▸ **What the exercise asks**
Work out how many lines of the listing below contain the word "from". Respond with that number only.
........
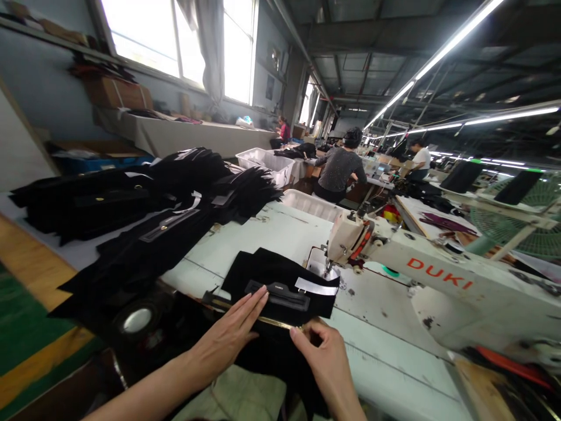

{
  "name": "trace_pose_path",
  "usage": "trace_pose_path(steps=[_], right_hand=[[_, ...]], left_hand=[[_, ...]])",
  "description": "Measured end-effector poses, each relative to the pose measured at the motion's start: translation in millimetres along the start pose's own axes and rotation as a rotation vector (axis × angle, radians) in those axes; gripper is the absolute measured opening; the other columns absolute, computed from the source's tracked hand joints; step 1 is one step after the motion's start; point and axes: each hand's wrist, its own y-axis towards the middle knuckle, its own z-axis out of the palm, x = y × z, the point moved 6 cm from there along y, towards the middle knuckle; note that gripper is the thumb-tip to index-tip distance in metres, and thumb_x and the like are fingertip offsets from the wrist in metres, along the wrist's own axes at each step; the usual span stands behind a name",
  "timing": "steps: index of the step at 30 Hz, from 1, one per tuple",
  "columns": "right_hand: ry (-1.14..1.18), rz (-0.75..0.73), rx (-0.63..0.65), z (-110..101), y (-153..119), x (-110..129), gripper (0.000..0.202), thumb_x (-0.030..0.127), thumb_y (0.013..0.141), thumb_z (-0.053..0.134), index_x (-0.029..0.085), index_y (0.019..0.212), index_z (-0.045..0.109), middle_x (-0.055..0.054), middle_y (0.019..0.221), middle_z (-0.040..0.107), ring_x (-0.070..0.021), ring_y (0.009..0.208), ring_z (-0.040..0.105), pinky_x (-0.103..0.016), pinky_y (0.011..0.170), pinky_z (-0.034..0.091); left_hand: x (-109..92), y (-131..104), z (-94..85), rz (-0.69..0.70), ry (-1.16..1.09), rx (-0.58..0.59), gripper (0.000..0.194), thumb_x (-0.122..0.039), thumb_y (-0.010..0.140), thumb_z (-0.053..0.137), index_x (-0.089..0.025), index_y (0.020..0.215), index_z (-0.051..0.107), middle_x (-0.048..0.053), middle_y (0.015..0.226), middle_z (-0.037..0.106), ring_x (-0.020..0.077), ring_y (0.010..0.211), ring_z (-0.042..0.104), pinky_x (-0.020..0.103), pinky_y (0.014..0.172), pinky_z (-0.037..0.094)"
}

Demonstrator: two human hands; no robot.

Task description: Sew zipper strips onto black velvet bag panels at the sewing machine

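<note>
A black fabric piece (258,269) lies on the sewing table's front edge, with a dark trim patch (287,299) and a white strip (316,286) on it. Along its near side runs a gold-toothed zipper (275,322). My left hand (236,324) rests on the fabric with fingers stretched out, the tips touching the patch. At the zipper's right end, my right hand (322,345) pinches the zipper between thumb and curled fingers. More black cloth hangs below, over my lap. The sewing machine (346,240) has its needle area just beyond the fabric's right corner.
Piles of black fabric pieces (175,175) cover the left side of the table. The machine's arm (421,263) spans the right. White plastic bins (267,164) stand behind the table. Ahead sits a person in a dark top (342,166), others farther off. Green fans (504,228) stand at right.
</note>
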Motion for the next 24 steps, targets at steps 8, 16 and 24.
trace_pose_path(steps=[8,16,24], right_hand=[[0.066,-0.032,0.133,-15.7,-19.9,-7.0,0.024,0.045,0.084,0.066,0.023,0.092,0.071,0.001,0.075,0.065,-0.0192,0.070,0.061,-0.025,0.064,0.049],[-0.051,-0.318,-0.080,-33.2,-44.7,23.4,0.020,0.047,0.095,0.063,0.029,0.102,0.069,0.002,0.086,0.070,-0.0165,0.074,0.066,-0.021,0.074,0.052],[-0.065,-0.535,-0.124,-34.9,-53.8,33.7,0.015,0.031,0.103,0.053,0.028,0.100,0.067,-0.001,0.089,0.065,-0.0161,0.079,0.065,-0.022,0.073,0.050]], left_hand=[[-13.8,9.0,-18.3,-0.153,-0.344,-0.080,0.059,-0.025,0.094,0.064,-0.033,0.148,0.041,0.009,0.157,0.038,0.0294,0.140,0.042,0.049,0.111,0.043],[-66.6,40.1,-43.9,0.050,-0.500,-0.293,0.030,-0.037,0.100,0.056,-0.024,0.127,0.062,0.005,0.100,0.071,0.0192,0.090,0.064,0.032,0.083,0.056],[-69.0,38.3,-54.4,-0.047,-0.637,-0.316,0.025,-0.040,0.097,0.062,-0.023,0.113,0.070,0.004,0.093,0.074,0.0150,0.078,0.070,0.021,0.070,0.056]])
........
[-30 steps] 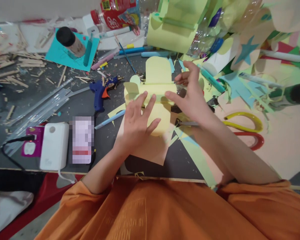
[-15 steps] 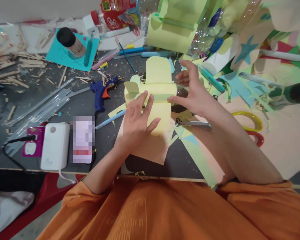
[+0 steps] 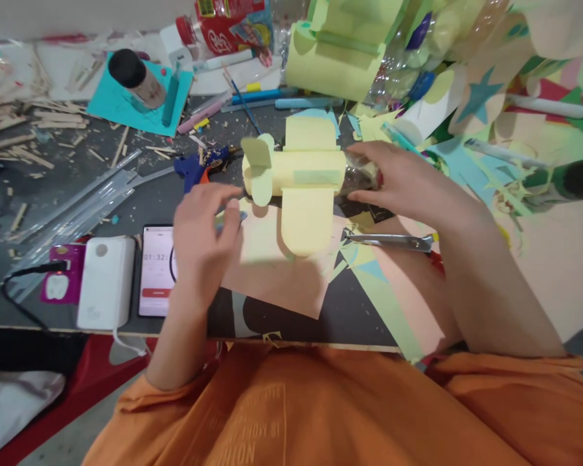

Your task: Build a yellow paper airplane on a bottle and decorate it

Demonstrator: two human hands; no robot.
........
▸ **Answer space**
2